→ **DIRECTIONS FOR THIS TASK**: When you return the data, keep every line exactly as it is and leave out the pictures.

→ **SOURCE DATA**:
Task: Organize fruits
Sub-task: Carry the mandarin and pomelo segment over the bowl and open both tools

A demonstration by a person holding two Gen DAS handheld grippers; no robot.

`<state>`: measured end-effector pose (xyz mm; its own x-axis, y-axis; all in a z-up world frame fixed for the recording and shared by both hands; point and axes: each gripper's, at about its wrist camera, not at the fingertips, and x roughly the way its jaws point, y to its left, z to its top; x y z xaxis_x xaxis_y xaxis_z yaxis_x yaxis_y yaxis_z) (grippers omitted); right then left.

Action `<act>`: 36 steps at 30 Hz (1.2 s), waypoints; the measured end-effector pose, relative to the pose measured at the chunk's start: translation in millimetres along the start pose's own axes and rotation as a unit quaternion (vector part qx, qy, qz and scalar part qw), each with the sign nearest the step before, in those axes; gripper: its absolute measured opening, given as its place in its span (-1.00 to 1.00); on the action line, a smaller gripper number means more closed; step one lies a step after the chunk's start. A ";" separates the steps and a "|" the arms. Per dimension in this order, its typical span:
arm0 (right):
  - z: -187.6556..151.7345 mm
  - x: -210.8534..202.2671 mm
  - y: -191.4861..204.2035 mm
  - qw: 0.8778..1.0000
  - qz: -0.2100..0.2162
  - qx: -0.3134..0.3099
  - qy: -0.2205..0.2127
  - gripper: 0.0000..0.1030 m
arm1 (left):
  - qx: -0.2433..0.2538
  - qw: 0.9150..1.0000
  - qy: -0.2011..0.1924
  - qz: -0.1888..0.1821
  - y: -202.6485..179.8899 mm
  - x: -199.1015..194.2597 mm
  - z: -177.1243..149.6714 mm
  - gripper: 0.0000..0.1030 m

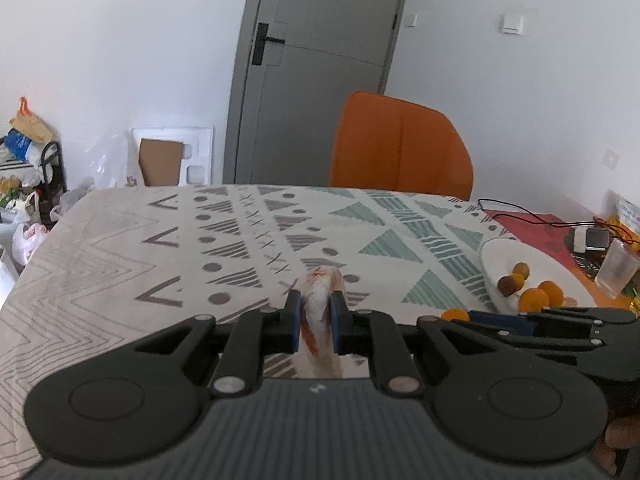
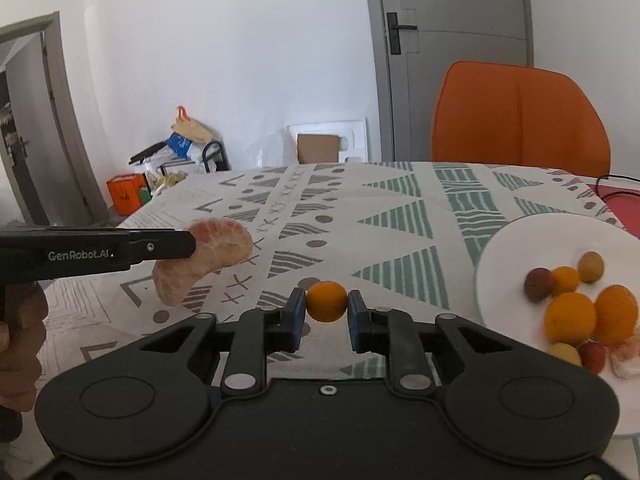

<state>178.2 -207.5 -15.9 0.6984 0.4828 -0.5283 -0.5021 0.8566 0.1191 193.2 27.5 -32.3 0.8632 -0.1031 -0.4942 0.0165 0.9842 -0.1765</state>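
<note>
Now your left claw (image 1: 316, 316) is pinching the peeled fruit slice (image 2: 204, 264) above the table (image 2: 400, 216), and your right claw (image 2: 326, 312) is squeezing a little orange (image 2: 327, 301). Carry both slowly to the white plate (image 2: 504, 256) on the right, and squeeze softly so the slice does not squash.

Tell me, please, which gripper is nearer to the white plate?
Right. The right gripper, shut on a small orange, sits just beside the white plate; the left gripper, holding a peeled segment, is farther off.
</note>
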 end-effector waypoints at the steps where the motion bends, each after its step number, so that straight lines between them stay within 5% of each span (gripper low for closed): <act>1: 0.5 -1.5 -1.2 1.000 0.000 0.002 -0.002 -0.60 | 0.002 1.000 -0.002 -0.002 -2.9 -1.3 0.9 -0.74; 36: -12.3 -72.0 -122.9 0.988 -0.099 0.094 -0.068 -0.60 | 0.079 0.994 -0.008 -0.070 -127.1 30.2 21.2 -0.74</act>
<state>183.4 -349.8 -2.9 0.8425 0.3111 -0.4397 -0.2539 0.9493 0.1851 227.8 -97.7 -6.8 0.8545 -0.2403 -0.4605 0.2157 0.9707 -0.1063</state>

→ **ANSWER SECTION**:
Task: Organize fruits
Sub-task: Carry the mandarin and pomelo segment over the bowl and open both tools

A demonstration by a person holding two Gen DAS handheld grippers; no robot.

`<state>`: measured end-effector pose (xyz mm; its own x-axis, y-axis; all in a z-up world frame fixed for the recording and shared by both hands; point and axes: each gripper's, at about its wrist camera, not at the fingertips, and x roughly the way its jaws point, y to its left, z to its top; x y z xaxis_x xaxis_y xaxis_z yaxis_x yaxis_y yaxis_z) (grippers omitted); right then left.

Action `<act>`: 36 steps at 30 Hz (1.2 s), waypoints; the measured end-effector pose, relative to the pose measured at the chunk's start: translation in millimetres along the start pose's own axes and rotation as a unit quaternion (vector part qx, qy, qz and scalar part qw), each with the sign nearest the step before, in those axes; gripper: its absolute measured opening, given as its place in its span (-1.00 to 1.00); on the action line, a smaller gripper number means more closed; step one lies a step after the chunk's start. A ";" separates the steps and a "|" the arms. Per dimension in this order, its typical span:
arm0 (right):
  - z: -187.6556..151.7345 mm
  - x: -210.8534..202.2671 mm
  - y: -191.4861..204.2035 mm
  - qw: 0.8778..1.0000
  - qz: -0.2100..0.2162
  - qx: -0.3134..0.3099
  - qy: -0.2205..0.2127
  - gripper: 0.0000..0.1030 m
arm1 (left):
  - qx: -0.2433..0.2538
  - qw: 0.9150..1.0000
  - qy: -0.2011..0.1924
  - qz: -0.1888..0.1821
  - y: -202.6485..179.8899 mm
  - x: -199.1015..194.2597 mm
  - z: -177.1243..149.6714 mm
  - gripper: 0.0000..0.1030 m


<state>178.2 -207.5 -15.9 0.6984 0.4828 -0.5283 -0.5021 0.8566 0.1191 193.2 27.5 -32.3 0.8632 -0.1031 -0.4942 0.0165 0.9842 -0.1765</state>
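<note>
Now your left claw (image 1: 316, 316) is pinching the peeled fruit slice (image 2: 204, 264) above the table (image 2: 400, 216), and your right claw (image 2: 326, 312) is squeezing a little orange (image 2: 327, 301). Carry both slowly to the white plate (image 2: 504, 256) on the right, and squeeze softly so the slice does not squash.

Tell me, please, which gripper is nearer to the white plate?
Right. The right gripper, shut on a small orange, sits just beside the white plate; the left gripper, holding a peeled segment, is farther off.
</note>
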 end-effector waypoints at the steps where the motion bends, each after its step number, so that straight lines between them stay within 5% of each span (gripper low for closed): <act>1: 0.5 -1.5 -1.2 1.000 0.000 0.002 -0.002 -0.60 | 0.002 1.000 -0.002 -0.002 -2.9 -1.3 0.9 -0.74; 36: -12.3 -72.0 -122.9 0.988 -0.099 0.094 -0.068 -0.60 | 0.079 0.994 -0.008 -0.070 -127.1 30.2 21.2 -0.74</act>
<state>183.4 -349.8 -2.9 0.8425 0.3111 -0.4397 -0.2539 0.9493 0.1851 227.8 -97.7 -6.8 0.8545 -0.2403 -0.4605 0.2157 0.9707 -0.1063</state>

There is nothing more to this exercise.